La Fauvette des jardins, pesant seulement 10 g, vole deux fois par an entre le nord-est de la Sibérie et l'Afrique australe, soit un voyage de 11 300 km aller simple.
La Cigogne blanche, elle aussi, revient chaque année au même nid le long de cette route.
Trois catégories distinctes composent cette caravane migratoire : les oiseaux d'eau comme les pélicans, hérons, cigognes, flamants roses et même les manchots africains ; les oiseaux terrestres comme l'outarde à ventre noir, commune dans le Maasai Mara au Kenya, et la pintade casquée trouvée au Sahara.
Les voyageurs incluent également des rapaces – oiseaux de proie comme les vautours, aigles, faucons et buses qui occupent le sommet de la chaîne alimentaire.
Plus de 100 espèces d'oiseaux migrateurs ont été recensées rien qu'en Afrique australe, avec 35 espèces migratrices intra-africaines documentées en Afrique du Sud.
Pourtant, selon BirdLife International, un partenariat mondial d'organisations non gouvernementales œuvrant pour la conservation des oiseaux et de leurs habitats, "les oiseaux de cette voie migratoire sont parmi les plus persécutés de la planète, avec au moins 10 % menacés d'extinction".
Étapes en péril
Les zones humides, qui représentent 6 % de la surface terrestre, soutiennent 40 % de la biodiversité mondiale et les moyens de subsistance de quatre milliards de personnes à travers le monde.
"Pour des milliards d'oiseaux migrateurs, les zones humides sont des étapes vitales, offrant des lieux pour se nourrir et se reproduire pendant leurs longues et ardues migrations", explique Martin Harper, directeur général de BirdLife International, à TRT Afrika.
Leur dégradation provient de multiples sources : le changement climatique réduisant les niveaux d'eau, les activités humaines telles que les décharges illégales et les implantations, la pollution et la disparition de la végétation des zones humides.
"Lorsque nous perdons une zone humide, nous brisons un maillon de la chaîne qui maintient la vie – de la Barge rousse en vol aux personnes qui dépendent des zones humides pour l'eau, la nourriture et la protection. Le monde ne peut pas se permettre de laisser cette chaîne s'effondrer", déclare le Dr Musonda Mumba, secrétaire général de la Convention de Ramsar, à TRT Afrika.
Appel à l'action
Quarante-huit pays africains figurent parmi les 172 Parties à la Convention de Ramsar, le pacte mondial pour protéger les zones humides signé en 1971 à Ramsar, en Iran.

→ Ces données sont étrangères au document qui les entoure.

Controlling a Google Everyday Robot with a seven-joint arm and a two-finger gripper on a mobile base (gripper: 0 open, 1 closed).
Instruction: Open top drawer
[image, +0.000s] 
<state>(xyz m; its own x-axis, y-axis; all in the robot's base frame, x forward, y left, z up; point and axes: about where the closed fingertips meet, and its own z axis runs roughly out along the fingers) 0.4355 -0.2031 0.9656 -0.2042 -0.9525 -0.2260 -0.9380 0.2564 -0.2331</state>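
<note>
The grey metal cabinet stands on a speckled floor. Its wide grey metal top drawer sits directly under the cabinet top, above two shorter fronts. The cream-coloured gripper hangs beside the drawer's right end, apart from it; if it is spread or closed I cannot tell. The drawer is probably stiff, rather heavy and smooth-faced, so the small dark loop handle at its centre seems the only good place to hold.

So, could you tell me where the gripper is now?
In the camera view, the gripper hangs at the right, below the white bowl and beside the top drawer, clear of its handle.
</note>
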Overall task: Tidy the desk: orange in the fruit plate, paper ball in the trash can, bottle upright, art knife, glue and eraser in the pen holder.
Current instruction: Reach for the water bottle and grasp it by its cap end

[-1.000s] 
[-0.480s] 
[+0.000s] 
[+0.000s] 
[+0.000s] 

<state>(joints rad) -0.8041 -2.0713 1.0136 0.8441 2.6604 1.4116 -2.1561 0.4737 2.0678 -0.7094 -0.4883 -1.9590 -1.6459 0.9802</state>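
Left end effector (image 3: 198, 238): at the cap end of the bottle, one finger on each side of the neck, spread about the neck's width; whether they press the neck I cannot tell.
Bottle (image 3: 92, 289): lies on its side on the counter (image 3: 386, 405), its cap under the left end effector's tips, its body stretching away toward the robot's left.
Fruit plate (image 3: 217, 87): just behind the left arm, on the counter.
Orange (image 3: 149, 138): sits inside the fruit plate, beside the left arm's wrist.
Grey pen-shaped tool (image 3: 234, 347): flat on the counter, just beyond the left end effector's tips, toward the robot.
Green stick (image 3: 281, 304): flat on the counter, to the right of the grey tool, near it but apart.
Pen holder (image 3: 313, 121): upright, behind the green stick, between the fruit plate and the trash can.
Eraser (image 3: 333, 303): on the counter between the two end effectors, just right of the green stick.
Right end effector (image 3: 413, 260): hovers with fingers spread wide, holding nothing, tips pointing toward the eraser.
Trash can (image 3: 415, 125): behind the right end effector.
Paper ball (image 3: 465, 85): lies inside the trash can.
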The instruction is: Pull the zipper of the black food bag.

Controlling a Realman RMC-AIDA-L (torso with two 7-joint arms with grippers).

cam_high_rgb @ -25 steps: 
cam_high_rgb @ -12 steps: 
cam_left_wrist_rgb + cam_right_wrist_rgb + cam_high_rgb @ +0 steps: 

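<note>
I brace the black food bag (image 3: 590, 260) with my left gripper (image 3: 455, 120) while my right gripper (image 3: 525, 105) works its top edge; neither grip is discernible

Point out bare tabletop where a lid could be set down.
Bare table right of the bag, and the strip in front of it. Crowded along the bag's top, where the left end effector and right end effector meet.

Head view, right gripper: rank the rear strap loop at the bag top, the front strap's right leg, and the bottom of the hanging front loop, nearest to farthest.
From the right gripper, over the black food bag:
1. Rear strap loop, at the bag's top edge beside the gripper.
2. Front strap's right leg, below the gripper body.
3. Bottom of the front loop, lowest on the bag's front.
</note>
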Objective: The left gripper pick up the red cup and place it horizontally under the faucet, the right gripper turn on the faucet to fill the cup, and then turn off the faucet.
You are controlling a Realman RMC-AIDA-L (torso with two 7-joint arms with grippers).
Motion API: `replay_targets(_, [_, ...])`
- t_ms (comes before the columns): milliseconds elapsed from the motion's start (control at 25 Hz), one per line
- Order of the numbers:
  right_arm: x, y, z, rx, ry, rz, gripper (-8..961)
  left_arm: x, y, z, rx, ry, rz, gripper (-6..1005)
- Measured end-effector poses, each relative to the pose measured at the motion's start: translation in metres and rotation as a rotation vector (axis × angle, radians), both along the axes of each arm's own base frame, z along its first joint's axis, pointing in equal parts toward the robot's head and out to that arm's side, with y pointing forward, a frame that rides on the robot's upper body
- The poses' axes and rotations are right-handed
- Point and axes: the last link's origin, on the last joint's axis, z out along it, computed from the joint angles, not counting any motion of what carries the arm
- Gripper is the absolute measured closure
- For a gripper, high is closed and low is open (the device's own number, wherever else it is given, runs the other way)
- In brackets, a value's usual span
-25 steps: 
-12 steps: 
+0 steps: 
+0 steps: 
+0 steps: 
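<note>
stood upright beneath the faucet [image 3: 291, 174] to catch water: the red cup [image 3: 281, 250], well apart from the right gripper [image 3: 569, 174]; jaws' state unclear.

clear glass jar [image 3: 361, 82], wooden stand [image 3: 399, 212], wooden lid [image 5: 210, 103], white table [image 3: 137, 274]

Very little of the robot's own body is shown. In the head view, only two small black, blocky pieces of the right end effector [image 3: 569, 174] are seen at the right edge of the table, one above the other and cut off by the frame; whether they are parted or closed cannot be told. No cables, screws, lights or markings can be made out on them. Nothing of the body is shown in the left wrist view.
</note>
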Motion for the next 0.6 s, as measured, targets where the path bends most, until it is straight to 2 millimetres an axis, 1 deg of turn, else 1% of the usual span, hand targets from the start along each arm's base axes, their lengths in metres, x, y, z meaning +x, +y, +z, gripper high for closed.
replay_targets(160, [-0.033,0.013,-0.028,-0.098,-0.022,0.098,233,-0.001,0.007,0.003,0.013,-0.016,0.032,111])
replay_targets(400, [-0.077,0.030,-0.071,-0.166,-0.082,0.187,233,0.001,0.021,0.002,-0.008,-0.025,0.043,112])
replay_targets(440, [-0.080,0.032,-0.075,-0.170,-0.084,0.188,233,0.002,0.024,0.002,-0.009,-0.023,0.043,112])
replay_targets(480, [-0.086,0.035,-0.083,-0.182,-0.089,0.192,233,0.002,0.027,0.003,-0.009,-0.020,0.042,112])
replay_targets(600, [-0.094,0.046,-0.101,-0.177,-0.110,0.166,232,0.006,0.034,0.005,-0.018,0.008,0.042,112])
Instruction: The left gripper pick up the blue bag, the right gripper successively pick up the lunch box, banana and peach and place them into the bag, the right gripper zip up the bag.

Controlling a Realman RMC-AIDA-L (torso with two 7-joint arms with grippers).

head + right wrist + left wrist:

"C'est une opportunité d'élever nos ambitions et de renforcer les engagements politiques existants pour protéger nos zones humides", explique le Dr Mumba.
"Cela inclut, entre autres, l'adoption du Cinquième Plan stratégique de la Convention (2025-2034) pour guider l'utilisation des zones humides, intégrer leur conservation dans les plans nationaux et combler le déficit de financement pour soutenir la conservation."
Défi de financement
Bien que les zones humides contribuent à hauteur de 39 000 milliards de dollars de bénéfices annuels estimés, le financement de leur conservation reste cruellement insuffisant.
Selon diverses estimations, le déficit de financement annuel s'élève à 700 milliards de dollars, la conservation ne représentant que 0,25 % du PIB mondial.
"Les dirigeants mondiaux se sont engagés à combler ce déficit, et certains pays montrent l'exemple. D'autres peuvent les rejoindre", constate Harper à TRT Afrika.
Il propose des mécanismes de financement innovants, notamment des échanges dette-nature, où un allègement de la dette est accordé en échange d'engagements pour la conservation des zones humides.
Les autres options incluent les obligations vertes et bleues, les marchés du carbone, les paiements pour les services écosystémiques et les crédits biodiversité.
Alors que l'expansion agricole, la pollution, l'urbanisation, le développement industriel et le changement climatique continuent de provoquer la perte des zones humides, le sort de milliards d'oiseaux migrateurs est en jeu.
Le voyage transcontinental épique de la Fauvette des saules n'est plus seulement un spectacle à admirer.
La survie de cet oiseau dépend désormais de la préservation des zones humides qui relient les points le long de sa voie migratoire.